Work to complete: Reproduce all the data, character for character.

______

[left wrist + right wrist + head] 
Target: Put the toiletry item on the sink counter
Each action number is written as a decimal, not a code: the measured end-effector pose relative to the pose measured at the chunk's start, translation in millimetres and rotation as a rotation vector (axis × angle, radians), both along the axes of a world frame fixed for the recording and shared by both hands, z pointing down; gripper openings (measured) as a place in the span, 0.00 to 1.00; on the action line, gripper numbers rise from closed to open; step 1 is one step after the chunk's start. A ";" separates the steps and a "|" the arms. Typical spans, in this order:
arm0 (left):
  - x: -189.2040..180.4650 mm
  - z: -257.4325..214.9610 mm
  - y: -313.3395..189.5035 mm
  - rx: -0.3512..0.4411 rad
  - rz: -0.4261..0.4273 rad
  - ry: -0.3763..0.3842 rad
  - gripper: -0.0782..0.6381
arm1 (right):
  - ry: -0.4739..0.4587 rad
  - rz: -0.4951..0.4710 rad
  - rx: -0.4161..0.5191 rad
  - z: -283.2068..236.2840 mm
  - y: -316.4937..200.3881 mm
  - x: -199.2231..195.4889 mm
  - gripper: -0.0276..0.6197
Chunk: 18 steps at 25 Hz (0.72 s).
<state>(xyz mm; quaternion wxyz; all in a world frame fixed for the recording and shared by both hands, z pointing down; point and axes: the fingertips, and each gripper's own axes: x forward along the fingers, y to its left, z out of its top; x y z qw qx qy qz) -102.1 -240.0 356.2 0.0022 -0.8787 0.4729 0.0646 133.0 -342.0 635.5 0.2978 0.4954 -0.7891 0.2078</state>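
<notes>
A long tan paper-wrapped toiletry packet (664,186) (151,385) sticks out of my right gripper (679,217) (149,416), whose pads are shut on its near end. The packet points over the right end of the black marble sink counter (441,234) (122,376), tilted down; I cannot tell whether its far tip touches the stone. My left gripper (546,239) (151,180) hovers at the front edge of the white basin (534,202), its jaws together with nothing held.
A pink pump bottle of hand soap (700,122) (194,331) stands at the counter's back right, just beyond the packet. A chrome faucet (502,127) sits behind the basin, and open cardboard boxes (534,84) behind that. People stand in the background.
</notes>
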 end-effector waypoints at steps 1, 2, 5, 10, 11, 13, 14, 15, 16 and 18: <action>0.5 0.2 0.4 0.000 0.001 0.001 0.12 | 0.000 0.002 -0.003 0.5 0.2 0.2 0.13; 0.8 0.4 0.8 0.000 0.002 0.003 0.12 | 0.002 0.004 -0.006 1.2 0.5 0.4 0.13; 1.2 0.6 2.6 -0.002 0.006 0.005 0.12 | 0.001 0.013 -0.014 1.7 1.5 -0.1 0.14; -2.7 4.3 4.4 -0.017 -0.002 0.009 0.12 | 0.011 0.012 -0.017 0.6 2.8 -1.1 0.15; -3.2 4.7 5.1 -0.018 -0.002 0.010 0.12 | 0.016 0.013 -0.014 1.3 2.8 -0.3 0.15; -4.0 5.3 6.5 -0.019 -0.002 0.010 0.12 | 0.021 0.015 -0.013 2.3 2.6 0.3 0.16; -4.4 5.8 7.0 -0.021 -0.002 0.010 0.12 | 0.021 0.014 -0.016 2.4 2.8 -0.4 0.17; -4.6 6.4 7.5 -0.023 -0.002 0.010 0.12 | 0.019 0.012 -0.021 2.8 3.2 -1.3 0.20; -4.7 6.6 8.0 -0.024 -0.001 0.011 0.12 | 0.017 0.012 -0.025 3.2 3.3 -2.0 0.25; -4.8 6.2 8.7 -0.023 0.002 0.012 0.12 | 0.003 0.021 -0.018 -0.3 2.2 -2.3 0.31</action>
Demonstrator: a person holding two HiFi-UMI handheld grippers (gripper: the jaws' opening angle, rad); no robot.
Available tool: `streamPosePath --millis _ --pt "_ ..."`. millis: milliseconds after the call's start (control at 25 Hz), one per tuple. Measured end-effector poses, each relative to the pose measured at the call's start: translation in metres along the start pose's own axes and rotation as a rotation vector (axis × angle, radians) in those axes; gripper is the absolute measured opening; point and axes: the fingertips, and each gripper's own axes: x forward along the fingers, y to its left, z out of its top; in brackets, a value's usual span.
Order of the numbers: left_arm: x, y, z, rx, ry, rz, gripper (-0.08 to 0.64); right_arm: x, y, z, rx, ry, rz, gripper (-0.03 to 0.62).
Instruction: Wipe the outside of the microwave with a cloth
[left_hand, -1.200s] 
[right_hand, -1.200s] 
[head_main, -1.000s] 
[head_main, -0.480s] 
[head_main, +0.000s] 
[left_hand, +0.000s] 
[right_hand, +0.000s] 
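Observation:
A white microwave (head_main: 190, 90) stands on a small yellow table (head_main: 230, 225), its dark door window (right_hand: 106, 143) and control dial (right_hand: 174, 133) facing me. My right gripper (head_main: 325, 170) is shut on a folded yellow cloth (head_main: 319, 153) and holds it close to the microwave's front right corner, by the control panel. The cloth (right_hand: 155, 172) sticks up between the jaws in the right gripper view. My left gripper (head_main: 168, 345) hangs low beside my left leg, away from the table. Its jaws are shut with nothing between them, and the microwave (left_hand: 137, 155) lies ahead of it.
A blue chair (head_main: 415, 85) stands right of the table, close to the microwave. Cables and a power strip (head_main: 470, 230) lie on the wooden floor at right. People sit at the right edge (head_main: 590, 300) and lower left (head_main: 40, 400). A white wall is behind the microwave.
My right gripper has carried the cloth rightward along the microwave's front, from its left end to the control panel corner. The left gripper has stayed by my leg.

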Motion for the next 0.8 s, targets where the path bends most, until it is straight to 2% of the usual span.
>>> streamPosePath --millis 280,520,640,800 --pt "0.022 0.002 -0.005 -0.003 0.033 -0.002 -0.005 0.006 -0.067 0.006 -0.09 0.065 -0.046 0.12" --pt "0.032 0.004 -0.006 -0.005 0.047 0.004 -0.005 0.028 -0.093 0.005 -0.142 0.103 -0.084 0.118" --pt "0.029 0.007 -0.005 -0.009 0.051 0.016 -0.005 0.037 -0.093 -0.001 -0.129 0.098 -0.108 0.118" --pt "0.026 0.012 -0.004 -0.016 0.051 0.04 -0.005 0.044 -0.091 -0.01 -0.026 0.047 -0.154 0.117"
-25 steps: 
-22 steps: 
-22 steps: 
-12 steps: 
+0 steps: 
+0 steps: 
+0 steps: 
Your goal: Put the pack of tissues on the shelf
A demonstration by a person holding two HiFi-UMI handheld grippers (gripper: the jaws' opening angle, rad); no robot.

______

Solution for this exercise:
[left wrist + right wrist + head] 
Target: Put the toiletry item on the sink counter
Each action number is written as a decimal, not a code: the measured end-effector pose relative to the pose measured at the chunk's start, translation in millimetres and rotation as a rotation vector (axis × angle, radians), both along the axes of a world frame fixed for the recording and shared by both hands, z pointing down; gripper openings (measured) as a place in the span, 0.00 to 1.00; on the action line, gripper numbers rise from closed to open; step 1 is one step after the chunk's start. A ";" separates the steps and a "|" the arms. Typical spans, in this order:
arm0 (left):
  - x: -189.2040..180.4650 mm
  - z: -257.4325..214.9610 mm
  - y: -313.3395..189.5035 mm
  - rx: -0.3512..0.4411 rad
  - rz: -0.4261..0.4273 rad
  - ry: -0.3763..0.3842 rad
  - gripper: -0.0782..0.6381
arm1 (right):
  - ry: -0.4739..0.4587 rad
  - rz: -0.4951..0.4710 rad
  - rx: -0.4161..0.5191 rad
  - z: -283.2068..236.2840 mm
  - y: -316.4937..200.3881 mm
  - x: -199.2231..195.4889 mm
  - gripper: -0.0276..0.6197
Chunk: 18 steps at 25 Hz (0.72 s).
<state>(xyz mm; quaternion wxyz; all in a world frame fixed for the recording and shared by both hands, z pointing down; point and axes: the fingertips, and each gripper's own axes: x forward along the fingers, y to its left, z out of its top; x y z qw qx qy qz) -102.1 -240.0 356.2 0.0022 -0.8787 0.4729 0.0646 133.0 -342.0 635.5 0.2978 0.4954 -0.7891 0.2078</state>
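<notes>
A long tan paper-wrapped toiletry packet (664,186) (151,385) sticks out of my right gripper (679,217) (149,416), whose pads are shut on its near end. The packet points over the right end of the black marble sink counter (441,234) (122,376), tilted down; I cannot tell whether its far tip touches the stone. My left gripper (546,239) (151,180) hovers at the front edge of the white basin (534,202), its jaws together with nothing held.
A pink pump bottle of hand soap (700,122) (194,331) stands at the counter's back right, just beyond the packet. A chrome faucet (502,127) sits behind the basin, and open cardboard boxes (534,84) behind that. People stand in the background.
</notes>
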 end-effector waypoints at steps 1, 2, 5, 10, 11, 13, 14, 15, 16 and 18: <action>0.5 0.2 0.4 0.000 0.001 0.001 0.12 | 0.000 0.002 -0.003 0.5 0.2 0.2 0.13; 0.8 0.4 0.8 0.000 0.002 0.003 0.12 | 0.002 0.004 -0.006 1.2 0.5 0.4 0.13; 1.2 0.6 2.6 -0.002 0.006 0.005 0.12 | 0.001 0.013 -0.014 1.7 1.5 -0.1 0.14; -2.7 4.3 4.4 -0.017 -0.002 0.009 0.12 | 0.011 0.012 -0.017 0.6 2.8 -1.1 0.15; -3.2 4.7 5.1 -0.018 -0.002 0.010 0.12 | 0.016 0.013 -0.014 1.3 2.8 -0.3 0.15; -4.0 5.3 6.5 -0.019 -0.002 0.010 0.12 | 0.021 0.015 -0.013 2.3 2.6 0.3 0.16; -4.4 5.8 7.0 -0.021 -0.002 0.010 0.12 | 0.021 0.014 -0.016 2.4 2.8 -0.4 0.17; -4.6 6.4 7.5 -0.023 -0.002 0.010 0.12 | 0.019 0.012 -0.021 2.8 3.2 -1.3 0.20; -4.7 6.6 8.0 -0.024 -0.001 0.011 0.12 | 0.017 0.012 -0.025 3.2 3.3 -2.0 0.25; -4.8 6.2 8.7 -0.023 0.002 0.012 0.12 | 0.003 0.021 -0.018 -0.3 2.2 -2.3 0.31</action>
Demonstrator: a person holding two HiFi-UMI handheld grippers (gripper: the jaws' opening angle, rad); no robot.
Available tool: `streamPosePath --millis _ --pt "_ ..."`. millis: milliseconds after the call's start (control at 25 Hz), one per tuple. Measured end-effector poses, each relative to the pose measured at the call's start: translation in metres along the start pose's own axes and rotation as a rotation vector (axis × angle, radians) in those axes; gripper is the absolute measured opening; point and axes: the fingertips, and each gripper's own axes: x forward along the fingers, y to its left, z out of its top; in brackets, a value's usual span.
Order of the numbers: left_arm: x, y, z, rx, ry, rz, gripper (-0.08 to 0.64); right_arm: x, y, z, rx, ry, rz, gripper (-0.03 to 0.62).
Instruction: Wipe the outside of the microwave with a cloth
[left_hand, -1.200s] 
[right_hand, -1.200s] 
[head_main, -1.000s] 
[head_main, -0.480s] 
[head_main, +0.000s] 
[left_hand, +0.000s] 
[right_hand, +0.000s] 
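Observation:
A white microwave (head_main: 190, 90) stands on a small yellow table (head_main: 230, 225), its dark door window (right_hand: 106, 143) and control dial (right_hand: 174, 133) facing me. My right gripper (head_main: 325, 170) is shut on a folded yellow cloth (head_main: 319, 153) and holds it close to the microwave's front right corner, by the control panel. The cloth (right_hand: 155, 172) sticks up between the jaws in the right gripper view. My left gripper (head_main: 168, 345) hangs low beside my left leg, away from the table. Its jaws are shut with nothing between them, and the microwave (left_hand: 137, 155) lies ahead of it.
A blue chair (head_main: 415, 85) stands right of the table, close to the microwave. Cables and a power strip (head_main: 470, 230) lie on the wooden floor at right. People sit at the right edge (head_main: 590, 300) and lower left (head_main: 40, 400). A white wall is behind the microwave.
My right gripper has carried the cloth rightward along the microwave's front, from its left end to the control panel corner. The left gripper has stayed by my leg.
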
Motion for the next 0.8 s, targets where the path bends most, until it is straight to 2% of the usual span.
>>> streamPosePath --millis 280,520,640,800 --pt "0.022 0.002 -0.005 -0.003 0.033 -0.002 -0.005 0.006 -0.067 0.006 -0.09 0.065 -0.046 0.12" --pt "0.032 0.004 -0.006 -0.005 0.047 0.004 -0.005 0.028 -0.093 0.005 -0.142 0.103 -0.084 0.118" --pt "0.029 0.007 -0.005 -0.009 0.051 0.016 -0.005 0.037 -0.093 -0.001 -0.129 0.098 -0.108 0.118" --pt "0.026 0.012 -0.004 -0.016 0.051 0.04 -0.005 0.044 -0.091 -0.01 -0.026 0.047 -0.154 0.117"
-25 steps: 
-22 steps: 
-22 steps: 
-12 steps: 
+0 steps: 
+0 steps: 
+0 steps: 
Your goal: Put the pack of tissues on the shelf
A demonstration by a person holding two HiFi-UMI handheld grippers (gripper: the jaws' opening angle, rad); no robot.

This output has been given in full.